Where should Malaysia look for best practices?

“Good examples of how disclosures should be done can be found among top 100 Australian listed companies. Australia is an example of where the ecosystem plays a great role — where pressure from institutional and activist investors, civil society groups and NGOs rather than hard legislation is influencing corporate governance culture and behaviour,” ACGA secretary-general Jamie Allen tells The Edge.

At the best companies in Australia, not only is there a dedicated section in the annual report — where the remuneration committee chairman explains the board’s approach in determining performance-based remuneration — but the details disclosed in the report go beyond a two-year breakdown of key personnel compensation to why there was an increase or decrease in monetary and share-based compensation, a random check of annual reports among the top 10 largest companies on the Australia Stock Exchange (ASX) found.

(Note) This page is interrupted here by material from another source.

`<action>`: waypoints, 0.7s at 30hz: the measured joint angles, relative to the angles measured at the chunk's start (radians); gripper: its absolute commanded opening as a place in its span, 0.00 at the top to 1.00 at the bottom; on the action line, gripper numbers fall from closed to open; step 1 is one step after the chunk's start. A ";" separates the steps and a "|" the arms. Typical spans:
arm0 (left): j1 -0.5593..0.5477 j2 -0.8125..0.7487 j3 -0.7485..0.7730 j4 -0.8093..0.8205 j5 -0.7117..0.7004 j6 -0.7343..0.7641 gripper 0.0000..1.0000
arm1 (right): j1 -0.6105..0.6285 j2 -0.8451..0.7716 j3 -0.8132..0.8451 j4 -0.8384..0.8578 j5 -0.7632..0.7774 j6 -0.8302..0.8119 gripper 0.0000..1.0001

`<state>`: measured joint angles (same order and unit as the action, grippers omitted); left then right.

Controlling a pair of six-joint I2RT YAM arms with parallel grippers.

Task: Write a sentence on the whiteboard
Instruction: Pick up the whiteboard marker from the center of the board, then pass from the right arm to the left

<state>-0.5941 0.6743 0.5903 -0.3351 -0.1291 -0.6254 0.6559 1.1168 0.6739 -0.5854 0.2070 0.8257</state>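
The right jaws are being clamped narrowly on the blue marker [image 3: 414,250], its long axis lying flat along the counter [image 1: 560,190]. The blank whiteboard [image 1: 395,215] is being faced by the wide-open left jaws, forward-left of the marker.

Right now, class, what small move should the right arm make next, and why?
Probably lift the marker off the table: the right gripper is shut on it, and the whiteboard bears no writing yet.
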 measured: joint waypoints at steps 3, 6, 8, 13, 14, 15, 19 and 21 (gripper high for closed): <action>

A shareholder of ASX-listed mining company BHP Billiton Ltd, for example, would know that CEO Andrew Mackenzie’s total compensation fell from US$7.99 million in 2014 to US$4.58 million in 2015, with his short-term and long-term incentives dragged lower by impairment losses and accountability for five workers killed on the job in 2015 (which dragged lower scores for Health, Safety, Environment and Community). They would also know that his long-term incentive compensation fell to zero in 2015 from US$2.64 million in 2014, largely because BHP Billion’s five-year total shareholder returns of negative 15.2% was worse than negative 4.5% for peers and 78.6% gain on the benchmark index.

As far back as 2011, the Australia Securities and Investment Commission (ASIC) had issued guidance on remuneration reporting, focusing on disclosures on the amount and nature of remuneration for key personnel, plus details of material performance conditions and why they are chosen.

To be sure, such detailed explanation spells more work for independent directors. But the additional work done to advance corporate governance culture in Malaysia would further justify the need to pay independent directors decent fees.

Minority Shareholder Watchdog Group (MSWG) CEO Rita Benoy Bushon is all for better communication of how performance-based compensation is being done here as is there being need to properly remunerate independent directors.

“Remuneration needs to be linked to performance and the top companies are doing that. Independent directors should be paid decent fees but not given ESOS (employees share option scheme), which should only be for executive directors,” she says, adding that several good companies no longer give shares to independent directors on MSWG’s objection.

Bushon reckons that the findings and recommendations in the CG Watch 2016 report should be taken in a positive light but also put in a few good words for Corporate Malaysia: “Corporate governance culture among public listed companies has gained in strength in terms of awareness, substance, transparency as well as better and timelier disclosures.”

“Some companies have done good work but they don’t know how to articulate/communicate what they’ve done,” says Bushon, who is retiring from the shareholder protection group next month after eight years at the helm.

This is especially true when it comes to environmental, social and governance (ESG) reporting. “Companies cannot be shy to talk about [ESG efforts] because company and shareholders’ money is used on those efforts,” she says, adding that ESG reports should be comprehensive enough to give stakeholders a good understanding while being simple enough that everyone can understand them.

The CG Watch 2016 report also had good words for Corporate Malaysia: “On the issue of independent chairman/lead independent director, Malaysia is one of the better-performing markets in the region. While board chairs are generally not independent, the Malaysian CG Code refers to the need for a senior independent director, who should be the chair of the nominating committee. Consequently, a number of companies satisfied the requirements of the question, even on our view of independence, which is rather stricter than Bursa Malaysia’s definition.”